First track “Invitation” starts off acoustically, meaning the listener can only wait and listen until the band decides to hit the first tones of heavy riffing and drumming for the song to truly come into its own. As a first track, it provides an inside look into what the band is showing: excellent instrumentation, compelling vocals, a melodic guitar line that seems to recall other songs in their catalogue, and an exploration into new sounds and textures that allow for the album to truly come alive. As the album progresses, there are also some interesting sounds that caught my attention the more attention I paid. For example, on “Son of War,” I couldn’t help but think of what Black Crown Initiate would sound like if they shifted into a more technical death metal sound. The bassline stayed in the background, beckoning menacingly as James Morton’s clean vocals sing about the inability to escape the future. However, as soon as the vocals shift into growls, the bassline come alive, allowing the listener to hear just how you cannot escape what has happened to you, leading you to pass whatever hell you have endured on to the next generation (which is conveniently mentioned on “Trauma Bonds”).

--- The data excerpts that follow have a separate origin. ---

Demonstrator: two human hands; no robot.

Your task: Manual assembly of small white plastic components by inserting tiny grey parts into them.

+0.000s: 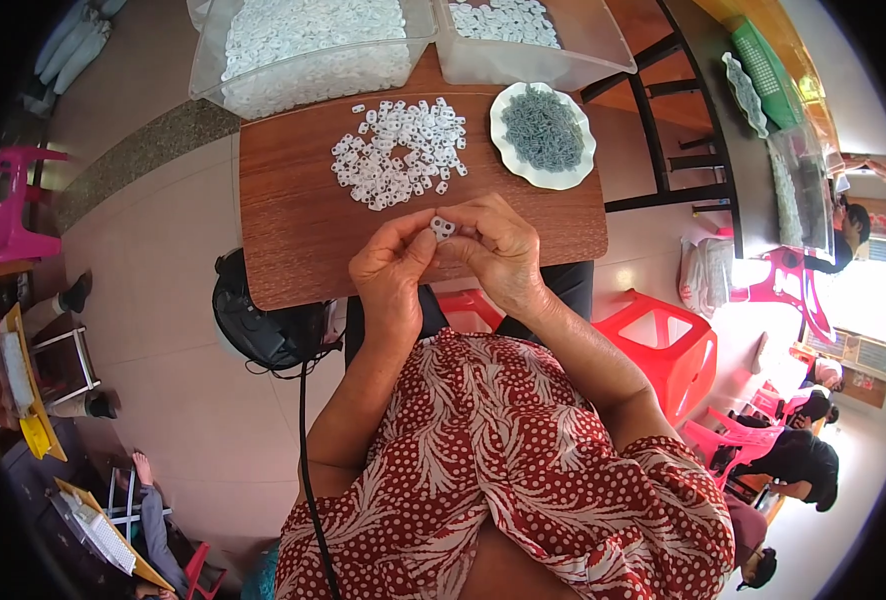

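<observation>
Near the front edge of the brown wooden table, my left hand (pixel 395 258) pinches a small white plastic piece with two dark holes (pixel 443 228) between thumb and forefinger. My right hand (pixel 495 246) meets it from the other side, its thumb and fingers closed on the same piece. Whether a smaller part sits in my right fingertips is hidden. Just beyond my hands lies a loose pile of similar white two-hole pieces (pixel 393 160). A scalloped white plate (pixel 500 150) to the right holds a heap of small thin grey parts (pixel 543 128).
Two translucent bins, one at the far left (pixel 313 75) and one at the far right (pixel 563 62), contain many white pieces. A red stool (pixel 663 350) stands to my right. A black bag-like object (pixel 253 305) and cable (pixel 308 450) are at my left. Other people sit farther off.
</observation>
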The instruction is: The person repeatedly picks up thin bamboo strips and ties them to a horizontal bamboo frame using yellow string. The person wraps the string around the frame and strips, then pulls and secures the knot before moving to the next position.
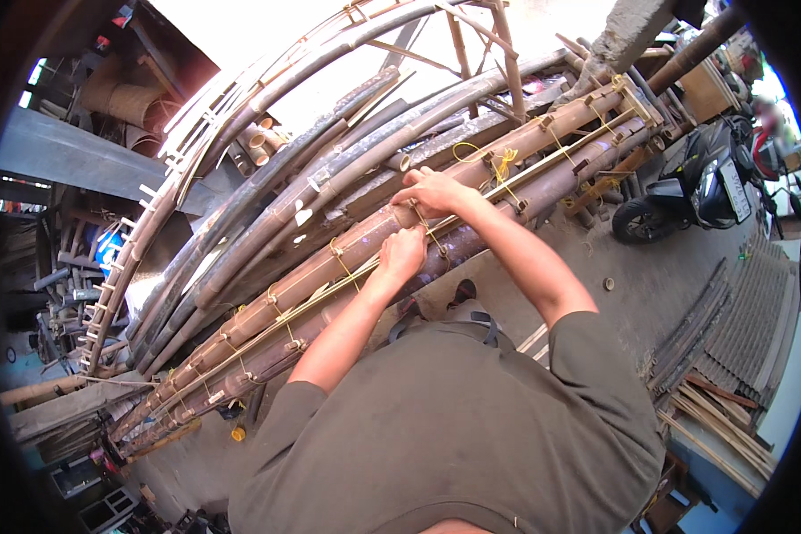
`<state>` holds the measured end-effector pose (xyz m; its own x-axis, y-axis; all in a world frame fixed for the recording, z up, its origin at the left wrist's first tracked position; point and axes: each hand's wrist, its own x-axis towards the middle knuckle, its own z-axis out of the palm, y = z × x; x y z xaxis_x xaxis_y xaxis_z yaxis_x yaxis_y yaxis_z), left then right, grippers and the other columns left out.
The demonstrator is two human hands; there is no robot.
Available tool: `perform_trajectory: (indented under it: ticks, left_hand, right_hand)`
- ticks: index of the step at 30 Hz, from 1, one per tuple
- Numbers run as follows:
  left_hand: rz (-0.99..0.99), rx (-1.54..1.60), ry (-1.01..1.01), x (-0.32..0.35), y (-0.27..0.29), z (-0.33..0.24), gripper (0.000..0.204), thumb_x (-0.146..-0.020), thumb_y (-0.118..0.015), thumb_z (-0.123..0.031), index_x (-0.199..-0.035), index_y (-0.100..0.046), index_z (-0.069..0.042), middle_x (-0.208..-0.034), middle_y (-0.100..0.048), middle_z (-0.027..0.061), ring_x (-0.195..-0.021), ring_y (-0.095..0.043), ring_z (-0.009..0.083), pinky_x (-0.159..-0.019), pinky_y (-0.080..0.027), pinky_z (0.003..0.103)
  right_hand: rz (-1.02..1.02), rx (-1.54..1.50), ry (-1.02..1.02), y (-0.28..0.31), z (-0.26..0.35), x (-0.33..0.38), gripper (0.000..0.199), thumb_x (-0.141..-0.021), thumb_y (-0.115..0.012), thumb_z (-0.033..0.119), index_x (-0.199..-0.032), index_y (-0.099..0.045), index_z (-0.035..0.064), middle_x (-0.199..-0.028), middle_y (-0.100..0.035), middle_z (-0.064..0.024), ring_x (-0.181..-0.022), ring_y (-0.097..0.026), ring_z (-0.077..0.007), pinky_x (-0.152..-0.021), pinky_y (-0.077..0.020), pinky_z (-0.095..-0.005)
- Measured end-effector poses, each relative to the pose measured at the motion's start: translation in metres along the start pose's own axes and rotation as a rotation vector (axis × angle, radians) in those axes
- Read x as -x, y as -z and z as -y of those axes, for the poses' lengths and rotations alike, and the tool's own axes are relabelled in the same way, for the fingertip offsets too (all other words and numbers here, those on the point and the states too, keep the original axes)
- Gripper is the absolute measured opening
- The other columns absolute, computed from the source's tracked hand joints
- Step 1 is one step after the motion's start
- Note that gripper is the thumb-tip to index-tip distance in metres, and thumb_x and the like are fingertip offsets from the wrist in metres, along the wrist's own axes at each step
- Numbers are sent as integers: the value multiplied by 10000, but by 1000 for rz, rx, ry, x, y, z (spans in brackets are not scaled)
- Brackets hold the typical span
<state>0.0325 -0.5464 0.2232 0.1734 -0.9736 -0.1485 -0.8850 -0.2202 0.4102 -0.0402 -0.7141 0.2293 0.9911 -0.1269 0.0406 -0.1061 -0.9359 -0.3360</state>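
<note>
Two long brown bamboo poles, an upper one and a lower one, run diagonally past my body. Thin pale strips lie between them, and yellow cord lashings bind them at intervals. My left hand is closed in a fist over the upper pole's near side, at a yellow cord. Just beyond it, my right hand rests on the same pole with fingers curled in a pinch; what its fingertips hold is hidden. A loose yellow cord bundle hangs from the pole farther right.
Beyond the poles lie several thick curved bamboo lengths and a ladder-like arched frame. A motorcycle stands at the right. Stacked slats lie at the lower right. A grey beam crosses the upper left.
</note>
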Motion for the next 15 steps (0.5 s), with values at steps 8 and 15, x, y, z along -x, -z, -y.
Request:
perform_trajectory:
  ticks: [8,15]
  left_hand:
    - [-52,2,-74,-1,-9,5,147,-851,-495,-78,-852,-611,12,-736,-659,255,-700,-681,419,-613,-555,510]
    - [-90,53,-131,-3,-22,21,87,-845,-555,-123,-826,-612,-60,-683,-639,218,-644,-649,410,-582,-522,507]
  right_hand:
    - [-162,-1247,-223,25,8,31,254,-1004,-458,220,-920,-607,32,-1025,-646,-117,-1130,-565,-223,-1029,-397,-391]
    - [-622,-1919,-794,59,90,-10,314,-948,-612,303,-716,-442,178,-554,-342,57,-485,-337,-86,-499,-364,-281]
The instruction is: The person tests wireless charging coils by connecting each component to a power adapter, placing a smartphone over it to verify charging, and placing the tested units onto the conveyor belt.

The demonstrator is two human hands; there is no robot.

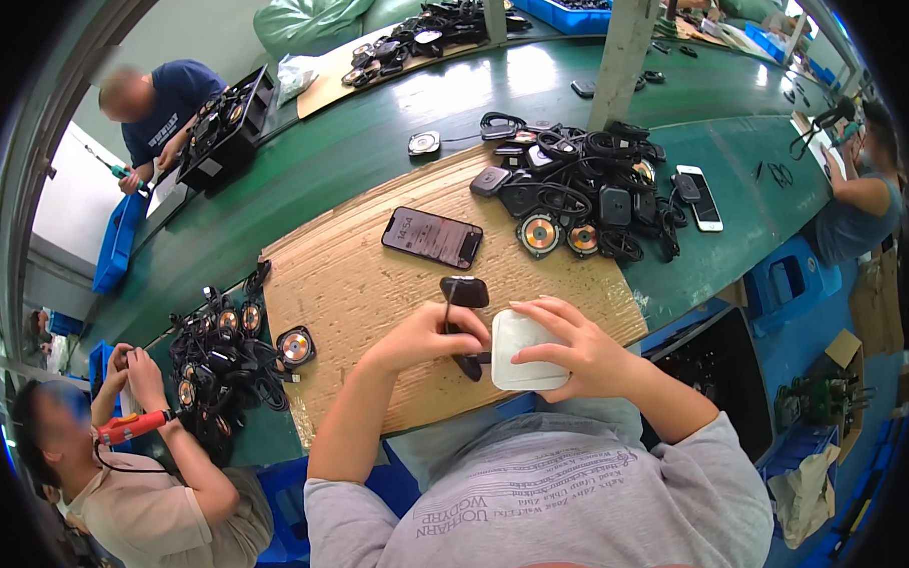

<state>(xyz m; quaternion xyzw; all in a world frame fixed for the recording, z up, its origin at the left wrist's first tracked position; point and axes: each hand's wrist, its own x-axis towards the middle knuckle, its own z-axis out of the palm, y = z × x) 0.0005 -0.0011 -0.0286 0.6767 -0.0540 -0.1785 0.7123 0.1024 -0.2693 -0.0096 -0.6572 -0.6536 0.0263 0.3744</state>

Then, you get something like “Bellows,” a song that is essentially Morton experimenting with different vocal settings, until those vocals turn into the most harrowing growls that seem to emphasize a sense of loss and despair that permeates the entire album. I also couldn’t help but think that he picked up how to bellow from Tengger Calvary’s Nature Ganganbaigal, as they were part of the Heavy Metal Choir in the Doom Eternal soundtrack. The energy from these literal bellows colors both “Death Comes in Reverse” and “Sun of War,” two songs that seem to go hand in hand as a duet of destruction. Considering the imagery used in both songs, it makes sense that the violence underneath the “pretty” melodies is not the focus when you first listen. On subsequent listens, you find yourself paying attention to these subtleties, reminding you the album’s heavy themes resonate even after it’s over. There were moments while listening that I found myself deep in thought regarding some of the themes here. Grief and destruction make a person bitter and resentful, and they can only choose to continue forward or end everything.
I also wanted to briefly mention the echoes of “Invitation” and “He Is The Path.” There is a subtle refrain that harks back to “Song of the Crippled Bull,” where the idea of ending everything just repeats itself, just how the crippled bull of discord and avarice will find his way into another age. On “He Is The Path,” the music is subtle and non-existent, acting more as a commentary on the aforementioned bitterness. However, once the album begins again, and the acoustic tones of “Invitation” come back into focus, you can’t help but think that, perhaps, the reason you ended up this way is because you let this fester and now you have to re-traumatize yourself to purge from it all. Now, that’s a stellar ending to an album.
All in all, Violent Portraits of Doomed Escape is a fantastic album where the band’s maturity is on full display and makes you question whether this album is an analogy to what we are currently experiencing during this time. While we shall see whether this album will be hailed as a classic in years to come, Black Crown Initiate have a bright future ahead of them, colored in the rich greens and reds of their album art.